Will you transcribe all the entries word for word, skipping the pictures they hold?

[DATASET ENTRIES — start]

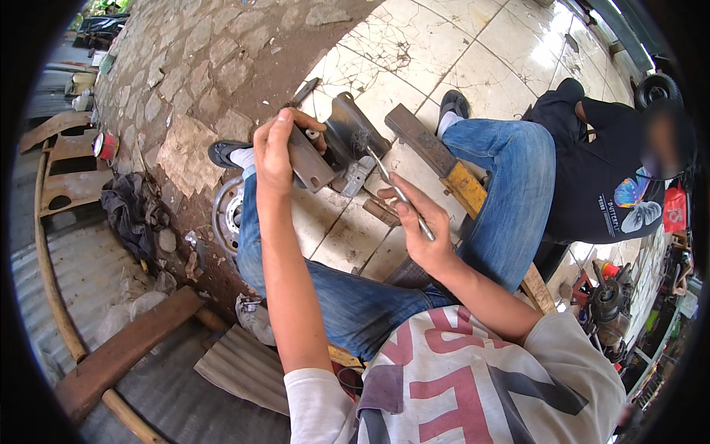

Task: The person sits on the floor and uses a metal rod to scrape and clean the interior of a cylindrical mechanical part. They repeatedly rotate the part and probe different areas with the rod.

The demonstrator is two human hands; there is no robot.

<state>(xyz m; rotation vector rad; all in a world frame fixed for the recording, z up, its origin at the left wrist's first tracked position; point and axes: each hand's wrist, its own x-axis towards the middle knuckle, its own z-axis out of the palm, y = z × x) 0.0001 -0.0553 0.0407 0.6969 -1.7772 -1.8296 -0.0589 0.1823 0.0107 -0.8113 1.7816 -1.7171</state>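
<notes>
My left hand (275,152) is closed around a flat, dark metal piece (310,164) with a hole near its lower end. Between the fingers of my right hand (423,226) is a thin metal rod-shaped tool (404,196), its exact kind unclear. Its far end reaches a small dark wiry tangle (360,140) in front of a curved dark metal part (351,122). Just below that tangle sits a grey metal fitting (357,177). A short brownish metal piece (380,213) lies on the tiles between my hands.
A heavy bar (418,137) with a yellow section (464,191) rests beside my right leg. Left of my legs lie a wheel rim (225,209) and flattened cardboard (188,155). A person in a black shirt (592,177) sits at the right, near assorted machine parts (612,303).
</notes>
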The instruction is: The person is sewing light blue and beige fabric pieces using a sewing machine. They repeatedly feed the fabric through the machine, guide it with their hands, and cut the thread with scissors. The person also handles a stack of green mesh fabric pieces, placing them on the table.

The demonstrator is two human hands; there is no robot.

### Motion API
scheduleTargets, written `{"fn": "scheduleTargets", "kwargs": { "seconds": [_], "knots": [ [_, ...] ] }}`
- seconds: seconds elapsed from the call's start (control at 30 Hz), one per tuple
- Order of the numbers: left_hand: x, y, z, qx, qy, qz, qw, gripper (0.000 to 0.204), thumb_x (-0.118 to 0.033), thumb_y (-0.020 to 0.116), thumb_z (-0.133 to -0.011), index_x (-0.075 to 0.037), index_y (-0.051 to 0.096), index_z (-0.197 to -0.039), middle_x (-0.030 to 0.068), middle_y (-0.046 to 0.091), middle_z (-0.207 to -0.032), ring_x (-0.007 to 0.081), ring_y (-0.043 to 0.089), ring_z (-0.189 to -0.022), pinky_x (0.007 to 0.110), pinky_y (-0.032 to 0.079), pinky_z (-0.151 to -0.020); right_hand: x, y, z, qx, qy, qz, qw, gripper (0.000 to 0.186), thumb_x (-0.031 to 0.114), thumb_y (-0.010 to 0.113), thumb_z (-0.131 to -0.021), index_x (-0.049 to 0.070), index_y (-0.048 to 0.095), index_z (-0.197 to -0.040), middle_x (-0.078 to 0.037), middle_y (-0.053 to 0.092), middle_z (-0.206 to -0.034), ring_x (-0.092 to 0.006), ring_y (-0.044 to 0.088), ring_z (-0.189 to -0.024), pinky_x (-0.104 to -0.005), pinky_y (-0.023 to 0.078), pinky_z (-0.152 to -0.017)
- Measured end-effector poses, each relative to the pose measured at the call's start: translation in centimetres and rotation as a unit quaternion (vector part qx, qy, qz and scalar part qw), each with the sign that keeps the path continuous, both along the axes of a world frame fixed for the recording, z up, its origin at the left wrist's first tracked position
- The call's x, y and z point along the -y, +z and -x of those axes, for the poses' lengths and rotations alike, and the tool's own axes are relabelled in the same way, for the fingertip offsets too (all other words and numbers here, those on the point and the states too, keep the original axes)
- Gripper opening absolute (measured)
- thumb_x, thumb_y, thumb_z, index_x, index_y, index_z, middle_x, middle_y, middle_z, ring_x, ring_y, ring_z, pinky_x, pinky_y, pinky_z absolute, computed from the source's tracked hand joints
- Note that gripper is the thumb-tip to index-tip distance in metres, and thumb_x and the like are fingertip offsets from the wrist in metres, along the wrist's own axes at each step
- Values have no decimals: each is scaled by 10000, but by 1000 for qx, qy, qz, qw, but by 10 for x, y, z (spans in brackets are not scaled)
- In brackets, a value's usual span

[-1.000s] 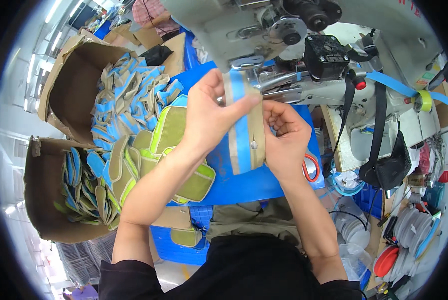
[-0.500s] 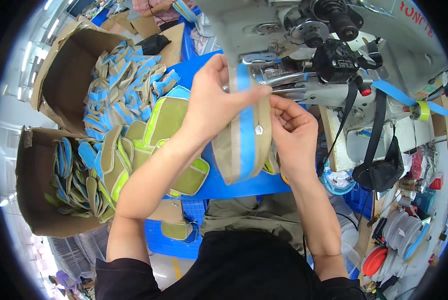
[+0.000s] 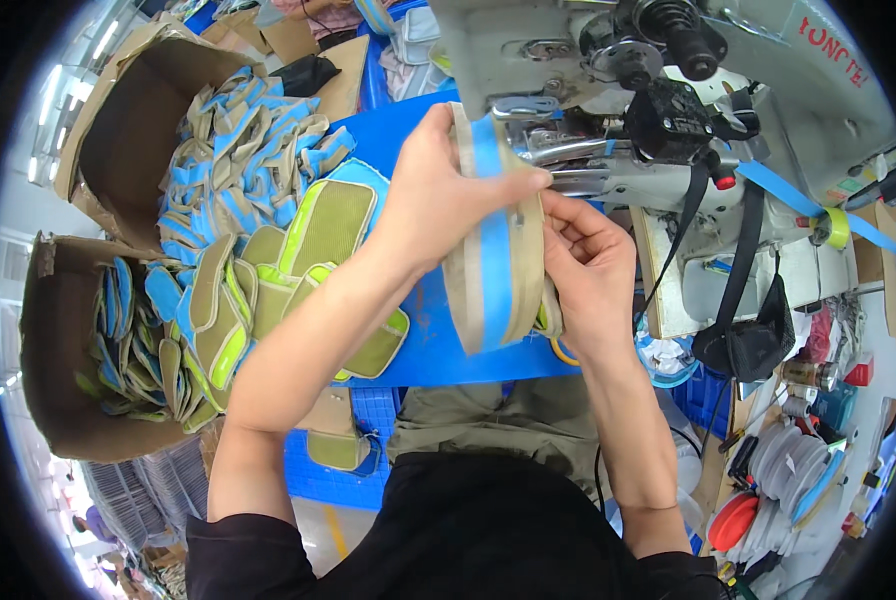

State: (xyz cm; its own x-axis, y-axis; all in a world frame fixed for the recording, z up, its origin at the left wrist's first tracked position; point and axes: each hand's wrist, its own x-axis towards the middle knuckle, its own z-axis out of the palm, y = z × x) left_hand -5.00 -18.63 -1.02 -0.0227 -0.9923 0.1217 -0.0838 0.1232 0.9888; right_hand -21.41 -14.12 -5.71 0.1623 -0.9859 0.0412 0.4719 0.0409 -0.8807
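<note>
A khaki fabric band (image 3: 495, 260) with a blue stripe down its middle hangs in a curve in front of the sewing machine (image 3: 513, 50). My left hand (image 3: 443, 190) grips its upper part, thumb across the front and fingers behind. On the band's right edge, my right hand (image 3: 590, 265) pinches the fabric between thumb and bent fingers. A bit of lime-green edging shows behind the band beside my right hand; most of that piece is hidden. The machine's metal arm and presser parts lie just beyond my left thumb.
On the blue table (image 3: 430, 330), olive panels with lime edging (image 3: 333, 230) lie left of my hands. Behind them is a heap of blue-striped strips (image 3: 233, 160). Two cardboard boxes (image 3: 53, 340) stand at the left. A black pouch (image 3: 753, 340) hangs at the right.
The band has turned and swung a little to the right, and the small white tag on it no longer shows. Both hands keep their grip. The whole view has shifted slightly.
</note>
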Motion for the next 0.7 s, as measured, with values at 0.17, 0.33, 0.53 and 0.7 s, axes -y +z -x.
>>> {"fn": "scheduleTargets", "kwargs": {
  "seconds": [0.17,0.33,0.53,0.7],
  "knots": [
    [-16,11,3,-59,-15,-80,995,515,-107,870,-822,2,569,-1226,92,717,-1088,143,697,-970,321,585,-832,-9,9,8,-2,19,6,1000,290,-43,648,-951,-80,674,-1238,-75,752,-990,-67,691,-836,-215,553,-740],
    [-56,11,-6,-158,-71,-191,966,331,-131,784,-929,-18,641,-1205,73,740,-1062,134,720,-927,309,597,-818,-29,6,23,-24,53,-16,998,322,-5,705,-935,-66,687,-1251,-27,730,-918,-31,641,-771,-195,509,-673],
    [-61,10,1,-204,-66,-245,945,305,-168,793,-925,-33,664,-1166,67,737,-1011,144,726,-874,324,614,-769,-41,-2,26,-13,40,-14,999,288,30,750,-923,-42,727,-1200,-20,734,-901,-34,640,-767,-199,508,-678],
    [-57,6,7,-164,-41,-222,960,312,-196,815,-908,-34,671,-1132,62,731,-966,148,723,-814,320,615,-724,-50,-4,23,-19,25,-2,999,230,31,748,-931,-45,735,-1148,-37,748,-906,-63,664,-783,-223,530,-716]
  ]
}}
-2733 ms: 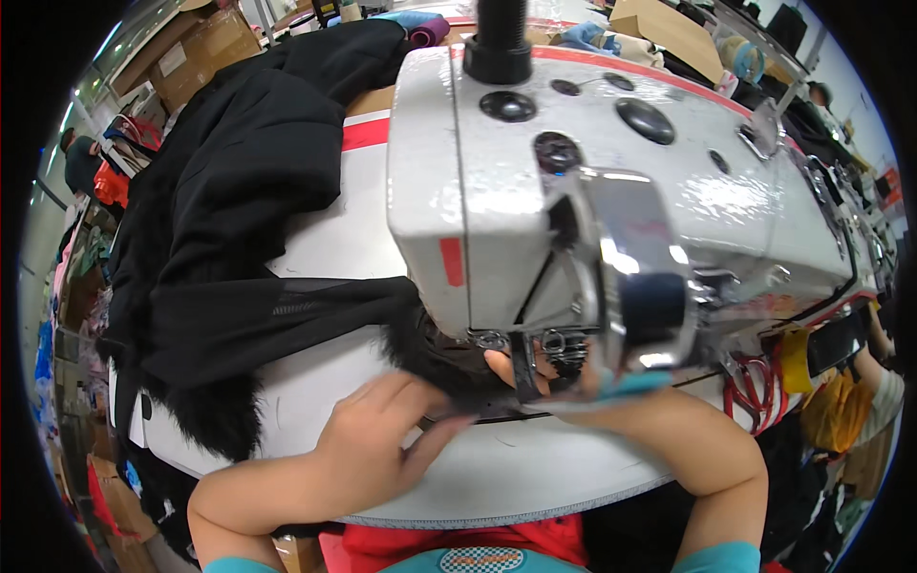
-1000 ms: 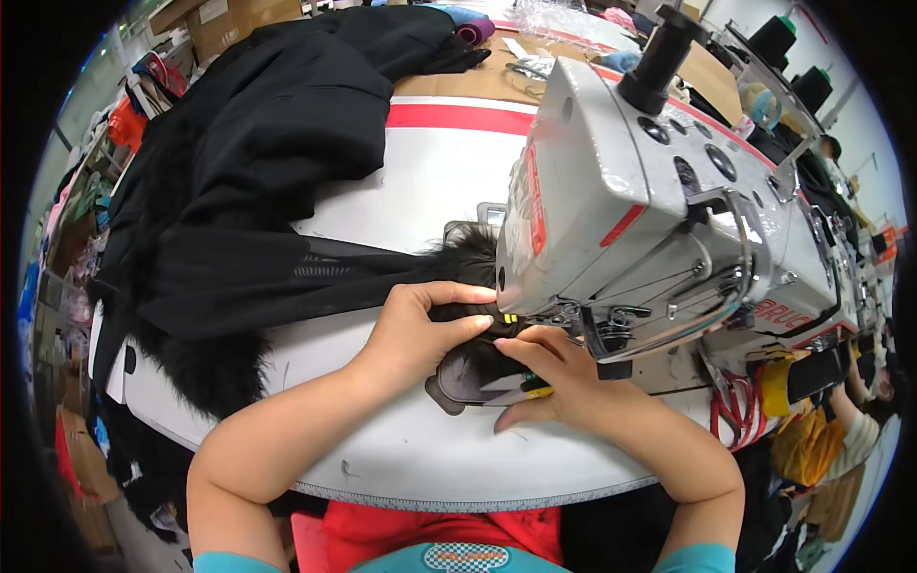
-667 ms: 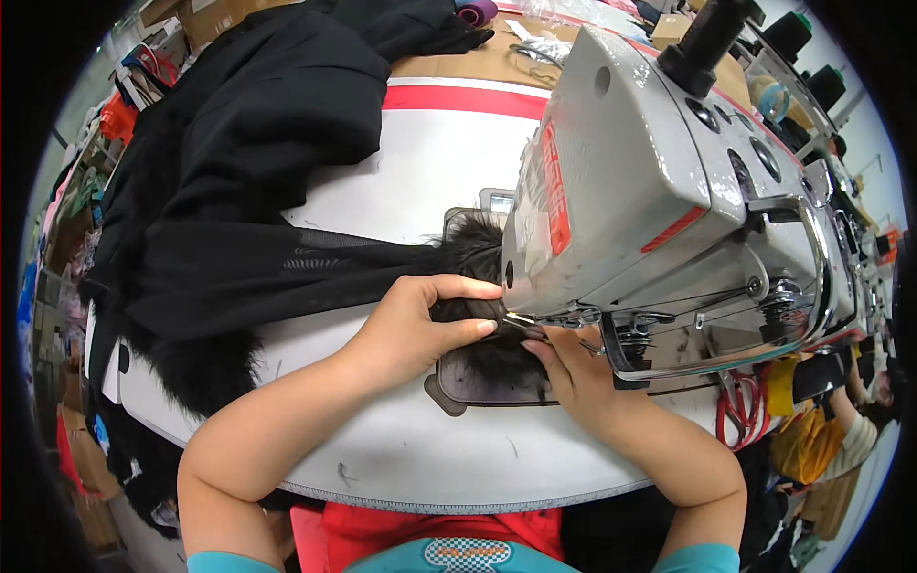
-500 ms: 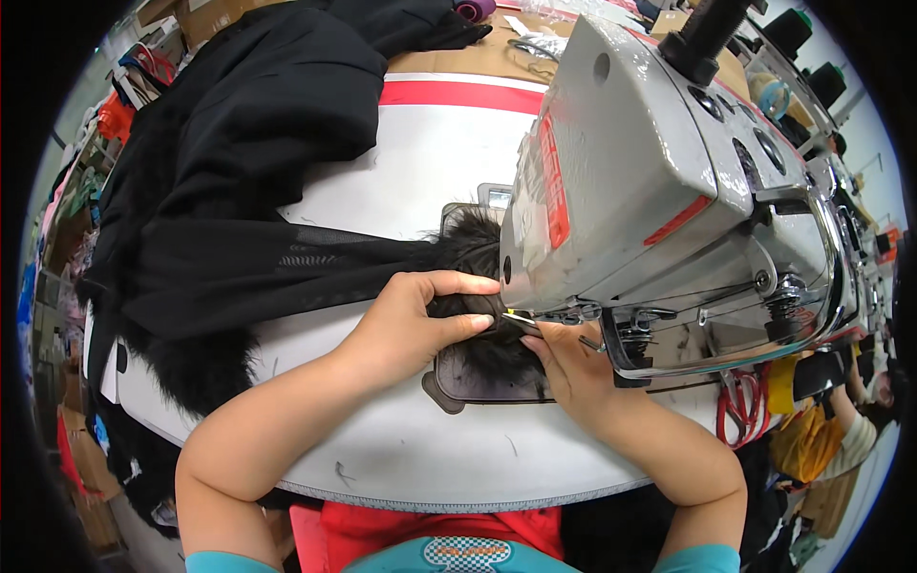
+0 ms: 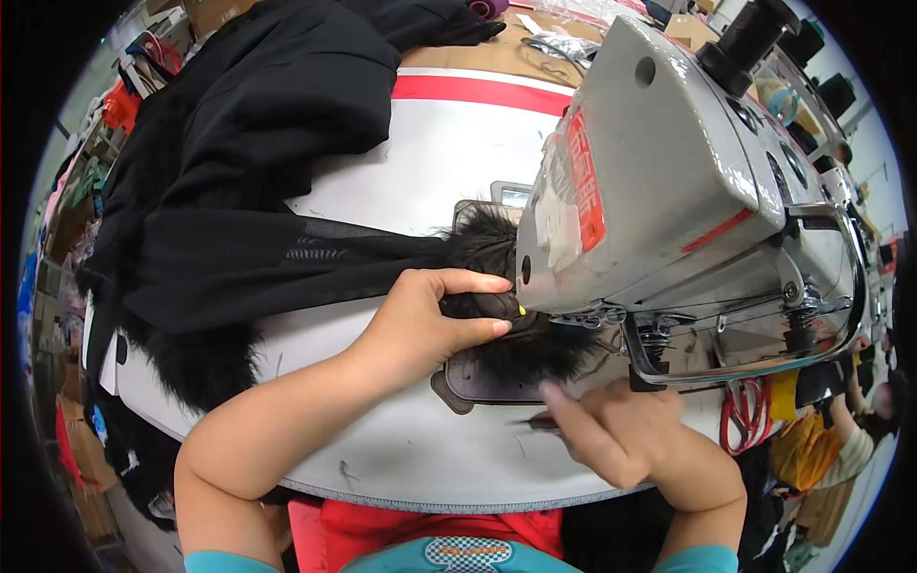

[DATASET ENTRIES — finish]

# SOLUTION TO THIS EXERCISE:
Task: The person sits on the floor and uses a metal rod to scrape and clean the interior of a cylindrical mechanical part. They repeatedly rotate the part and probe different areas with the rod.

The demonstrator is two human hands; there is no robot.

<state>(xyz m; rotation vector rad; all in a world frame fixed for the recording, z up, its origin at the left wrist's first tracked position; point and axes: each hand's wrist, its own x-axis towards the middle knuckle, its own z-axis out of the palm, y = z × x) 0.0001 -0.0553 0.0407 0.6969 -1.7772 -1.8296 -0.0589 0.1823 0.0107 -0.8113 1.7816 -1.7171</state>
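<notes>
My left hand (275,152) is closed around a flat, dark metal piece (310,164) with a hole near its lower end. Between the fingers of my right hand (423,226) is a thin metal rod-shaped tool (404,196), its exact kind unclear. Its far end reaches a small dark wiry tangle (360,140) in front of a curved dark metal part (351,122). Just below that tangle sits a grey metal fitting (357,177). A short brownish metal piece (380,213) lies on the tiles between my hands.
A heavy bar (418,137) with a yellow section (464,191) rests beside my right leg. Left of my legs lie a wheel rim (225,209) and flattened cardboard (188,155). A person in a black shirt (592,177) sits at the right, near assorted machine parts (612,303).
</notes>
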The instruction is: The person is sewing light blue and beige fabric pieces using a sewing machine. They repeatedly feed the fabric through the machine, guide it with their hands, and cut the thread with scissors. The person also handles a stack of green mesh fabric pieces, placing them on the table.

The demonstrator is two human hands; there is no robot.

### Motion API
scheduleTargets, written `{"fn": "scheduleTargets", "kwargs": { "seconds": [_], "knots": [ [_, ...] ] }}`
- seconds: seconds elapsed from the call's start (control at 30 Hz), one per tuple
- Order of the numbers: left_hand: x, y, z, qx, qy, qz, qw, gripper (0.000 to 0.204), thumb_x (-0.118 to 0.033), thumb_y (-0.020 to 0.116), thumb_z (-0.133 to -0.011), index_x (-0.075 to 0.037), index_y (-0.051 to 0.096), index_z (-0.197 to -0.039), middle_x (-0.030 to 0.068), middle_y (-0.046 to 0.091), middle_z (-0.207 to -0.032), ring_x (-0.007 to 0.081), ring_y (-0.043 to 0.089), ring_z (-0.189 to -0.022), pinky_x (0.007 to 0.110), pinky_y (-0.032 to 0.079), pinky_z (-0.151 to -0.020); right_hand: x, y, z, qx, qy, qz, qw, gripper (0.000 to 0.186), thumb_x (-0.031 to 0.114), thumb_y (-0.010 to 0.113), thumb_z (-0.131 to -0.021), index_x (-0.049 to 0.070), index_y (-0.048 to 0.095), index_z (-0.197 to -0.040), middle_x (-0.078 to 0.037), middle_y (-0.053 to 0.092), middle_z (-0.206 to -0.034), ring_x (-0.092 to 0.006), ring_y (-0.044 to 0.088), ring_z (-0.189 to -0.024), pinky_x (-0.104 to -0.005), pinky_y (-0.023 to 0.078), pinky_z (-0.152 to -0.017)
- Measured end-effector poses, each relative to the pose measured at the call's start: translation in centimetres and rotation as a unit quaternion (vector part qx, qy, qz and scalar part qw), each with the sign that keeps the path continuous, both along the axes of a world frame fixed for the recording, z up, its origin at the left wrist's first tracked position
- The call's x, y and z point along the -y, +z and -x of those axes, for the poses' lengths and rotations alike, and the tool's own axes are relabelled in the same way, for the fingertip offsets too (all other words and numbers here, those on the point and the states too, keep the original axes)
- Gripper opening absolute (measured)
- thumb_x, thumb_y, thumb_z, index_x, index_y, index_z, middle_x, middle_y, middle_z, ring_x, ring_y, ring_z, pinky_x, pinky_y, pinky_z absolute, computed from the source's tracked hand joints
- Note that gripper is the thumb-tip to index-tip distance in metres, and thumb_x and the like are fingertip offsets from the wrist in metres, along the wrist's own axes at each step
- Values have no decimals: each is scaled by 10000, but by 1000 for qx, qy, qz, qw, but by 10 for x, y, z (spans in brackets are not scaled)
- In brackets, a value's usual span

[-1.000s] 
[-0.500s] 
[+0.000s] 

State: (xyz cm; its own x-axis, y-axis; all in a world frame fixed for the recording, z up, its origin at the left wrist's first tracked position; point and axes: each hand's wrist, its own x-axis towards the middle knuckle, its own z-axis out of the palm, y = z × x) left_hand -5.00 -18.63 -1.02 -0.0227 -0.9923 0.1217 -0.0838 0.1232 0.9888; right_hand -21.41 -14.12 -5.71 0.1623 -0.9859 0.0412 0.4719 0.0409 -0.8807
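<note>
A khaki fabric band (image 3: 495, 260) with a blue stripe down its middle hangs in a curve in front of the sewing machine (image 3: 513, 50). My left hand (image 3: 443, 190) grips its upper part, thumb across the front and fingers behind. On the band's right edge, my right hand (image 3: 590, 265) pinches the fabric between thumb and bent fingers. A bit of lime-green edging shows behind the band beside my right hand; most of that piece is hidden. The machine's metal arm and presser parts lie just beyond my left thumb.
On the blue table (image 3: 430, 330), olive panels with lime edging (image 3: 333, 230) lie left of my hands. Behind them is a heap of blue-striped strips (image 3: 233, 160). Two cardboard boxes (image 3: 53, 340) stand at the left. A black pouch (image 3: 753, 340) hangs at the right.
The band has turned and swung a little to the right, and the small white tag on it no longer shows. Both hands keep their grip. The whole view has shifted slightly.
</note>
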Motion for the next 0.7 s, as measured, with values at 0.17, 0.33, 0.53 and 0.7 s, axes -y +z -x.
>>> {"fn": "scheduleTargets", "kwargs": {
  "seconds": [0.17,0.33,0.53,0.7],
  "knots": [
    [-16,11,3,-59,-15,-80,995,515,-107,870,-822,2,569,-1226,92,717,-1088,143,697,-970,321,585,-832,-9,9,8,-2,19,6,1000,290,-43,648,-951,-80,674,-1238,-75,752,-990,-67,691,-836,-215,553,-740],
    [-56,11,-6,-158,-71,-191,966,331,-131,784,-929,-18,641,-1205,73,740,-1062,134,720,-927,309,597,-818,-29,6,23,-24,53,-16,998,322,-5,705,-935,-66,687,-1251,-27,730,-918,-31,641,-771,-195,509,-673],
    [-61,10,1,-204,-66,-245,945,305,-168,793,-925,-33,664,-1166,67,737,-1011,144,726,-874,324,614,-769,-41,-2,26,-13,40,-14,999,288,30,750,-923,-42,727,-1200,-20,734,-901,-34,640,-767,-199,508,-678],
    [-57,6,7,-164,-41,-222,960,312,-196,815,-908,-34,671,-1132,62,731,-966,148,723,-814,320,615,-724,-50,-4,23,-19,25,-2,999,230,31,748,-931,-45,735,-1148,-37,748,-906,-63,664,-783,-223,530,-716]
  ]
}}
-2733 ms: 
-1000 ms: 
-667 ms: 
-500 ms: 
+0 ms: 

No more is needed to finish this exercise.